The key to having great situational awareness, according to Omand, is to have a high degree of awareness of new sources of information, even if we might have originally
A common human trait is to form a hypothesis in our mind, and then ignore or explain away any evidence that contradicts our original assumption. Being human, we often form biased hypotheses about a situation without even realising we are doing so! Furthermore, studies have shown that we actively seek out information that confirms our beliefs, and subconsciously dismiss information that contradicts it.


Omand offers two solutions for combatting our inherited tendencies. The first is to keep a log of your hypothesis, so that you have a clear audit trail of your thought processes surrounding a situation and can refer to it if required.


The second solution involves a little math. Enter: conditional probability and Bayesian Inference; mathematical models and techniques that allow us to rationally adjust our decision-making process based on the emergence of new information.


Conditional probability is a term in mathematics which analyses the likelihood of something happening on the condition that something else has already happened. For example, what’s the probability that you’ll arrive on work by 9am if you leave the house at 8:15am?


Powerful algorithms interact with you every day without even realising, and most are based on conditional probability. Take Spotify as an example: if you listed to Eminem yesterday, what’s the conditional probability that you’ll want to listen to Snoop Dogg today? Such an example might sound trivial in nature, but when you’re making serious decisions, having a model based on conditional probability is crucial.

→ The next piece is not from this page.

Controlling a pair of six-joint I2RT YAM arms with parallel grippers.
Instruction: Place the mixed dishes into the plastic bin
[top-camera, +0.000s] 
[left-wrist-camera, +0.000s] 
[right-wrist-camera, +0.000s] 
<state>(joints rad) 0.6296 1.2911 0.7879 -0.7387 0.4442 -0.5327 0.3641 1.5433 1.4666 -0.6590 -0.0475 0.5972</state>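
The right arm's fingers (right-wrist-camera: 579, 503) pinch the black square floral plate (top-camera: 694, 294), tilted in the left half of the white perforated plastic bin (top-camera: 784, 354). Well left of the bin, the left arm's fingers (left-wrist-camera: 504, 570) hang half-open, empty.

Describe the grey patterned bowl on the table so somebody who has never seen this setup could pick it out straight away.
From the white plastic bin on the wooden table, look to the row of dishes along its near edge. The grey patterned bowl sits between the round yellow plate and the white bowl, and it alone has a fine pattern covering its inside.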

The second step in the SEES model is an explanation for what we are seeing. After we have gathered (and continue to gather) information about our environment, we need to explain why we believe that certain events are unfolding in the way that they are. This stage often leads to plenty of biases coming to the forefront of our decision making, hence why it’s crucial we minimise the cognitive biases outlined previously.

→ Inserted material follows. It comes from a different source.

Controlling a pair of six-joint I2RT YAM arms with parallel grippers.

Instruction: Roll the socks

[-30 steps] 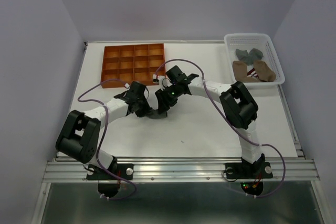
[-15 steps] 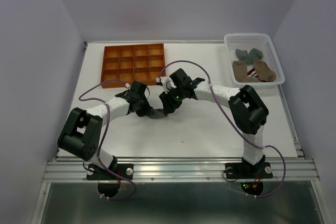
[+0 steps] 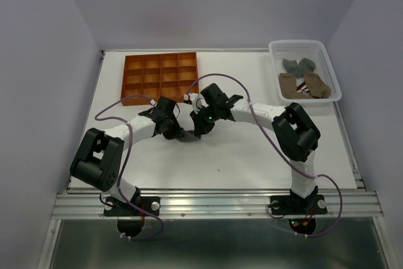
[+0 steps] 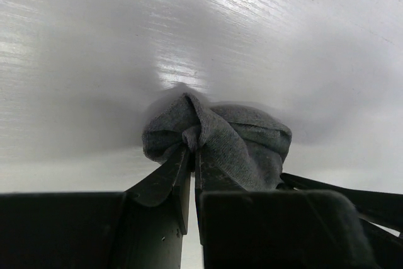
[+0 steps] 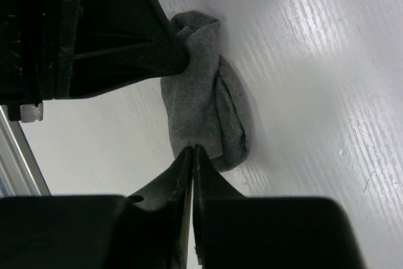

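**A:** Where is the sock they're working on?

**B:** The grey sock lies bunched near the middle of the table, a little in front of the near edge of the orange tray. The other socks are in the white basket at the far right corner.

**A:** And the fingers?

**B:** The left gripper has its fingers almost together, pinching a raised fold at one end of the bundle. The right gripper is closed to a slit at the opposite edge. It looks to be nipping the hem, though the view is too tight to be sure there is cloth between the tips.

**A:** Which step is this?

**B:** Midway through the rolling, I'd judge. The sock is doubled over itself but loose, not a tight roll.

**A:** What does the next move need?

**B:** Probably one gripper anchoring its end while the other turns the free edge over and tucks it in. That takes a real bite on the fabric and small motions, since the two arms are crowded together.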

After you’ve gained your information, you need to formulate several hypotheses that could explain why you are seeing what you are seeing. It’s important that we don’t dismiss a hypothesis too quickly, as again, being human we are likely to be swayed by subconscious beliefs and prejudices. It’s also important not to jump to conclusions.
A great exercise at this stage is to list out each hypothesis, and then list each item of evidence that supports or contradicts it. The idea is that the hypothesis with the least amount of evidence contradicting it is most likely to be the truth.


The third step in the SEES model is exploration. In this stage, we forecast ahead to predict what the outcome would be if a certain scenario unfolds based on the information we have already gathered. Remember that your estimates can be thrown off by unforeseen events, and it’s important to have contingency plans in place to help you respond.


The fourth step in the SEES model is strategic notice. By this point, we’ve already gathered information, formulated hypotheses, tried to predict how events might unfold in the future, and then mitigated any unforeseen events and circumstances. However, we’re not quite finished yet.


In the fourth stage of the SEES model, we need to raise our periscope and attempt to foresee far-flung strategic risks which could knock your decision-making modelling off course.
Strategic risks tend to be far-flung scenarios, each with a varying degree of probability and harm, which if they took place could cause serious disruption to your business. The timeliest example of a strategic risk would be the recent Covid pandemic, which caught many unprepared businesses off-guard.

Omand suggests that decision-makers should have a thorough grasp of the risks that could knock their plans off track, regardless of how remote they may seem.


Omand’s book was much more thorough and detailed, and I could never do it justice by reciting this synopsis of my take-aways from it. I’d encourage you to add it to your reading list if you haven’t done so already.